### Work required
Please restate the data word for word, leaving out no line.

### Raw data
=====

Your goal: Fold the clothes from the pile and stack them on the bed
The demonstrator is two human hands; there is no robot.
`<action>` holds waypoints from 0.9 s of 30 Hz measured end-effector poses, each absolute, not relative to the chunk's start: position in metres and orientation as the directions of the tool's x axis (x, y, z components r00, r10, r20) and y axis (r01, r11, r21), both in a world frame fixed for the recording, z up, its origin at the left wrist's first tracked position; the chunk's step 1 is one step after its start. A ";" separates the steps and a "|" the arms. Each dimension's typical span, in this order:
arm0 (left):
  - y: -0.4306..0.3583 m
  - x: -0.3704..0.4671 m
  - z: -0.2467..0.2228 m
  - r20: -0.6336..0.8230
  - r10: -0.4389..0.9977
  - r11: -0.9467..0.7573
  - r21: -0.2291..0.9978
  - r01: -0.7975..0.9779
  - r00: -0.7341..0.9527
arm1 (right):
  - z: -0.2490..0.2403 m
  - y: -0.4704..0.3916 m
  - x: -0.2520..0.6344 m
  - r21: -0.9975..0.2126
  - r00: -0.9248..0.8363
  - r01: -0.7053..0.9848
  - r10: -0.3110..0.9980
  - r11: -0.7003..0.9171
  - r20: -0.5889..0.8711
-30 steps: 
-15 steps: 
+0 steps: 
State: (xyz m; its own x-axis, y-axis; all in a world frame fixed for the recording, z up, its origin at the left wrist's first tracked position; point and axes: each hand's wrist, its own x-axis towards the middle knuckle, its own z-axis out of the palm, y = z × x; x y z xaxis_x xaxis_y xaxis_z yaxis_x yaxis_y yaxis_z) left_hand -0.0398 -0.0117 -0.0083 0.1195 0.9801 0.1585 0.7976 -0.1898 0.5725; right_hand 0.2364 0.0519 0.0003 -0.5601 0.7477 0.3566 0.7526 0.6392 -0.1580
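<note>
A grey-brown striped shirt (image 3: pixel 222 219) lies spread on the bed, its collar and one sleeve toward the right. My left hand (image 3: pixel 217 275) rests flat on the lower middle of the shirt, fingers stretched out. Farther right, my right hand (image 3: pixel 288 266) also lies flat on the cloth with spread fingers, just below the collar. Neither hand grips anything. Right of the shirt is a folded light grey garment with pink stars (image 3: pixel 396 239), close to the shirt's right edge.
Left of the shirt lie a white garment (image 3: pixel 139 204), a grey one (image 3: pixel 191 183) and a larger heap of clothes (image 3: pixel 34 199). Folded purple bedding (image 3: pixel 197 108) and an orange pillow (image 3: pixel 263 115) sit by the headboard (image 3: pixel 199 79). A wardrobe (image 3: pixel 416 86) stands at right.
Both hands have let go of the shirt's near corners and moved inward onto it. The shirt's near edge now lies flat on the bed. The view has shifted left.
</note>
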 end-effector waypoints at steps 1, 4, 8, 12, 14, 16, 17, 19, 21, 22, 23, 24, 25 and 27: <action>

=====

### Answer to the exercise
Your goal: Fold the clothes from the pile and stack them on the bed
The demonstrator is two human hands; there is no robot.
`<action>` holds waypoints from 0.9 s of 30 Hz measured end-effector poses, each absolute, not relative to the chunk's start: position in metres and orientation as the directions of the tool's x axis (x, y, z components r00, r10, r20) and y axis (r01, r11, r21), both in a world frame fixed for the recording, z up, its origin at the left wrist's first tracked position; the chunk's step 1 is one step after its start. A ";" separates the steps and a "|" the arms. Each dimension's typical span, in this order:
arm0 (left):
  - y: -0.4306..0.3583 m
  - x: -0.3704..0.4671 m
  - z: -0.2467..0.2228 m
  - r20: -0.6336..0.8230
  - r10: -0.4389..0.9977
  - r11: -0.9467..0.7573
  - r21: -0.2291..0.9978
  - r01: -0.7975..0.9779
  - r00: -0.7341..0.9527
arm1 (right):
  - z: -0.2490..0.2403 m
  - y: -0.4704..0.3916 m
  - x: -0.2520..0.6344 m
  - r21: -0.9975..0.2126
  - r00: -0.9248..0.8363
  - r01: -0.7053..0.9848
  - r10: -0.3110..0.9980
  - r11: -0.7003..0.9171
  - r20: -0.5889..0.8711
-30 steps: 
-15 steps: 
+0 steps: 
State: (xyz m; its own x-axis, y-axis; all in a world frame fixed for the recording, z up, its origin at the left wrist's first tracked position; point and axes: each hand's wrist, its own x-axis towards the middle knuckle, its own z-axis out of the palm, y = z × x; x y z xaxis_x xaxis_y xaxis_z yaxis_x yaxis_y yaxis_z) left_hand -0.0398 -0.0117 -0.0083 0.1195 0.9801 0.1585 0.7976 -0.1898 0.5725; right_hand 0.2364 0.0519 0.0003 -0.5601 0.7477 0.3566 0.7526 0.6392 -0.1580
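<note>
A grey-brown striped shirt (image 3: pixel 222 219) lies spread on the bed, its collar and one sleeve toward the right. My left hand (image 3: pixel 217 275) rests flat on the lower middle of the shirt, fingers stretched out. Farther right, my right hand (image 3: pixel 288 266) also lies flat on the cloth with spread fingers, just below the collar. Neither hand grips anything. Right of the shirt is a folded light grey garment with pink stars (image 3: pixel 396 239), close to the shirt's right edge.
Left of the shirt lie a white garment (image 3: pixel 139 204), a grey one (image 3: pixel 191 183) and a larger heap of clothes (image 3: pixel 34 199). Folded purple bedding (image 3: pixel 197 108) and an orange pillow (image 3: pixel 263 115) sit by the headboard (image 3: pixel 199 79). A wardrobe (image 3: pixel 416 86) stands at right.
Both hands have let go of the shirt's near corners and moved inward onto it. The shirt's near edge now lies flat on the bed. The view has shifted left.
</note>
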 end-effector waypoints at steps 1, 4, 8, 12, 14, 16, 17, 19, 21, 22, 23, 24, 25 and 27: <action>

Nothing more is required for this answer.